Speechbrain also say they are going to make ‘beamforming’ part of a all-in-one speech kit but still to be released.

Commercial entities don’t seem to release freeware beamforming libs and you can try to find some sispeed ones but my hunch is they do not exist.

thanks @rolyan_trauts:+1:

I haven’t worked out https://distantspeechrecognition.sourceforge.io/ and even though its brilliant stuff it is quite complex so have my fingers crossed for speechbrain as if beamforming does become part of a toolkit that solves a problem even if with the DSR Toolkit via opensource it just takes one of us to work it out and then share.

It does compile I can honestly tell you that and I spent a short time trying to work out how to set the mic geometries which actually from the examples in the utils section of the defaults its probably doable.

Invensense do a great application note AN-1140 on just basic beamforming of the simplest types of Broadside & Endfire which are sort of self descriptive but the read is brilliant simple without science overkill.

There is this huge urban myth that arrays of omni-directional mems are good and the truth couldn’t be anymore different when you lack the software to turn that array into a beamformer.
Its actually better to use a single mic and channel but many are summing and I was guilty also and it creates depending on orientation of incoming audio 1st order high pass filters that means placement can give a totally different tonal pattern purely on placement.

The simple math is in the above and my head can not get past high order broadside or endfire arrays.
I haven’t a clue with the geometry of what you propose there are a smattering of complex examples in other projects (ODAS) that maybe could be hacked but for me is pure guesswork.
I did run ODAS a while ago and the DOA alone seemed to max out a Pi3 it might of even been my Pi4 but can not remember exactly.

If you can run software, develop your own algs or purchase running beamforming its why I created this thread and often comment so.
If you have a dumb array you really need to know what you are doing and that really you might have multiple mics and its much worse than they count for nothing its that they can produce terrible results if you just sum them and at best just cause confusion over varying results.

Have a read of the app note as its not the shortest but once you understand what it contains much becomes apparent.

I have a big review to do on my mic collection and you can do some simple stuff with FFmpeg as it does have a delay that you can set by samples.

The simplest beamformer the broadside the PS3eye style basically adds a delay of the distance of the mics that equates to the speed of sound.
At that point it creates at a specific frequency it creates a big null notch and from that every octave (half frequency) you get -3db of attenuation whilst side on as its a high pass filter.

The initial logic is we can just sum them and 2x mic is twice as much but that couldn’t be further from the truth as the sine waves your adding together are out of phase.
Broadsides front and back do nothing its only the sides that are effected so as you approch (90,270) the effects can be detrimental.

An endfire is just a PS3eye broadside side on at 90’degrees but rather than sum the signal of the rear is inverted so its subtracted when summed via a delay.

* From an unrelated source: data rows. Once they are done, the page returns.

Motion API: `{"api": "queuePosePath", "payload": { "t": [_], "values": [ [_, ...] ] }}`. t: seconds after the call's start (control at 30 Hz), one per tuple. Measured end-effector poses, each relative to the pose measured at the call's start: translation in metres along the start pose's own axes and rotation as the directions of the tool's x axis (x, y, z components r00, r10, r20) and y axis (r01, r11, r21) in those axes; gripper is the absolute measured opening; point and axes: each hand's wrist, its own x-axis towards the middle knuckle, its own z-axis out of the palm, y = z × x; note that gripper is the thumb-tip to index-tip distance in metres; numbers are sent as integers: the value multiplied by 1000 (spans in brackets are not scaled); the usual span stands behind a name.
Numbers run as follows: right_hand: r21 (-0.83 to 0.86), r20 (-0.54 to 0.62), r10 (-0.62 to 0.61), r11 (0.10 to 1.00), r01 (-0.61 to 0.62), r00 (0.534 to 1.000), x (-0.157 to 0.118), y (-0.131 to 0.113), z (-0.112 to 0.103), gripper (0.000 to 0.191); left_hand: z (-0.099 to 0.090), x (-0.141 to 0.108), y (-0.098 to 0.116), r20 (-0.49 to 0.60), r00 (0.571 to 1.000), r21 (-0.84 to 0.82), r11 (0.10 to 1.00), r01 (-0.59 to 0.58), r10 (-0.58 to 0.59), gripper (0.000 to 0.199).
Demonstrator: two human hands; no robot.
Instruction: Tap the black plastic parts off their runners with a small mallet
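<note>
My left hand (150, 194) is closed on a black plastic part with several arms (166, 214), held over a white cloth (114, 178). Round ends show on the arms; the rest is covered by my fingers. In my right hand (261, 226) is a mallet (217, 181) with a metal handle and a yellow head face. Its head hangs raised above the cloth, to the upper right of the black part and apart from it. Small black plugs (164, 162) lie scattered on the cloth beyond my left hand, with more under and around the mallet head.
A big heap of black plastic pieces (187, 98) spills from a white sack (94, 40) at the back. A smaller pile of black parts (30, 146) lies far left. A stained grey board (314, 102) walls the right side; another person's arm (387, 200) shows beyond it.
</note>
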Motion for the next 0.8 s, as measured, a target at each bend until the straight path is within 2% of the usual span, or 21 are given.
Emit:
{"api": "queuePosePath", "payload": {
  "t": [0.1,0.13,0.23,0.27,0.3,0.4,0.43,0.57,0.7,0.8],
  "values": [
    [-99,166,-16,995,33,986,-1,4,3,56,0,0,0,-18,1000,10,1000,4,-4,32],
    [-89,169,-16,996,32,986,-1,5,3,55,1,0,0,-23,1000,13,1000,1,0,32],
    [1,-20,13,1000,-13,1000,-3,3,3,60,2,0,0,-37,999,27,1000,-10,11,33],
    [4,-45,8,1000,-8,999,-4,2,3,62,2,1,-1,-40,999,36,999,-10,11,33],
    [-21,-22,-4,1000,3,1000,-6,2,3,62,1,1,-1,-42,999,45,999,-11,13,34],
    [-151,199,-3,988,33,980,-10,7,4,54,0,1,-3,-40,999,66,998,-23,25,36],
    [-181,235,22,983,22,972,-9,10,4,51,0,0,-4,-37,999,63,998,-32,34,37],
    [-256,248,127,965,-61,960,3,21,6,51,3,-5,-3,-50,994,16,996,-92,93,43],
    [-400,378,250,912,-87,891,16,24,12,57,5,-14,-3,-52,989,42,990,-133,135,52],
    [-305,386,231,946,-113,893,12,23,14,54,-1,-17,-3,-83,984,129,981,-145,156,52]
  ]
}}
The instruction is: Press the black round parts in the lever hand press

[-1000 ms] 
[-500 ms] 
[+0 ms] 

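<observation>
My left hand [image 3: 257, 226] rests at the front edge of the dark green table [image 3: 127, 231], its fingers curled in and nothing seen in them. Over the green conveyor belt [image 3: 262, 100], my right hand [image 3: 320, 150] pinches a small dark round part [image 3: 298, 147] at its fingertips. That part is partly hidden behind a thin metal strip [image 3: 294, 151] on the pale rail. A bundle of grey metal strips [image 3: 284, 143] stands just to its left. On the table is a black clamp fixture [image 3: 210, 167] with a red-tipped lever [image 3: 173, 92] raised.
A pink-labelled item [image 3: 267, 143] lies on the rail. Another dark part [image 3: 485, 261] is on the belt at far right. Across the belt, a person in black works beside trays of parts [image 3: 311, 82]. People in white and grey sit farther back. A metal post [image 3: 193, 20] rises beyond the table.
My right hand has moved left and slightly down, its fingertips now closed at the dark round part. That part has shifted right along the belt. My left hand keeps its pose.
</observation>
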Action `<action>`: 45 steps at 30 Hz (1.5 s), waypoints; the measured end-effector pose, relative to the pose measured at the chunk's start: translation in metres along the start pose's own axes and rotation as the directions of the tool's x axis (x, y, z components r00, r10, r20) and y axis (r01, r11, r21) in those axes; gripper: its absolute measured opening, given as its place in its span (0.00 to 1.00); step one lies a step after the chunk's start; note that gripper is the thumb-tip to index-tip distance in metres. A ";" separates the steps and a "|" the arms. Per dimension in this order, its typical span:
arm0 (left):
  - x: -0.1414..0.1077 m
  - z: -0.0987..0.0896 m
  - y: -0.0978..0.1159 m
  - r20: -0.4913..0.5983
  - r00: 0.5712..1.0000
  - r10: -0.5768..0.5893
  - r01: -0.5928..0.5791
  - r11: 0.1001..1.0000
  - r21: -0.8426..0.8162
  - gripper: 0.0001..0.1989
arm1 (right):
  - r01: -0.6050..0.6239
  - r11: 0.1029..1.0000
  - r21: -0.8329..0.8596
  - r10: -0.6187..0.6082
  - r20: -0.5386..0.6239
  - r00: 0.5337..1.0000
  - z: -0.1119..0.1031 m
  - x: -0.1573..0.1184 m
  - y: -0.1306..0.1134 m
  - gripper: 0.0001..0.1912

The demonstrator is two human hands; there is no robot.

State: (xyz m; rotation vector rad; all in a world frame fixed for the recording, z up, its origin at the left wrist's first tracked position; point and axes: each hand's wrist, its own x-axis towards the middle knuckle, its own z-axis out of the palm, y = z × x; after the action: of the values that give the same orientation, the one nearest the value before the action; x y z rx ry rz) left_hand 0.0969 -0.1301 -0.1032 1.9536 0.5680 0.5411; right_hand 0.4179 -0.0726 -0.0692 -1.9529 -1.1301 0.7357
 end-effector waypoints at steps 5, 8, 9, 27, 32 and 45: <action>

This creates a 2nd order high pass filter of 6db per octave and the cardioid pattern of a uni-directional where most of the attenuation is at the back.

As said you can use FFmpeg with basic array types but after that it quickly gets akin to rocket science.
But for many for what you gain a simple cheap singular mic /soundcard might be a better option.

Pretty sure even before I run tests the Boya mic is by far the best, its built like a tank good enough that also it screws on a mini tripod and also makes a good broadcast mic or put on the deadcat and use it as a shotgun mic on a camera.
A bit bigger about length of a Pi and a tad more than £15 than my budget hoped but because its a 1/2" camera mount there are a whole manner or tripods and clamps that you can position it with and your pi can go somewhere more discrete.
Its the cheapest thing by far Boya make and for price from what I have tested its really good.
But yeah if your Rhasspy doesn’t work out then camera or PC it is good for other things and why its become my choice.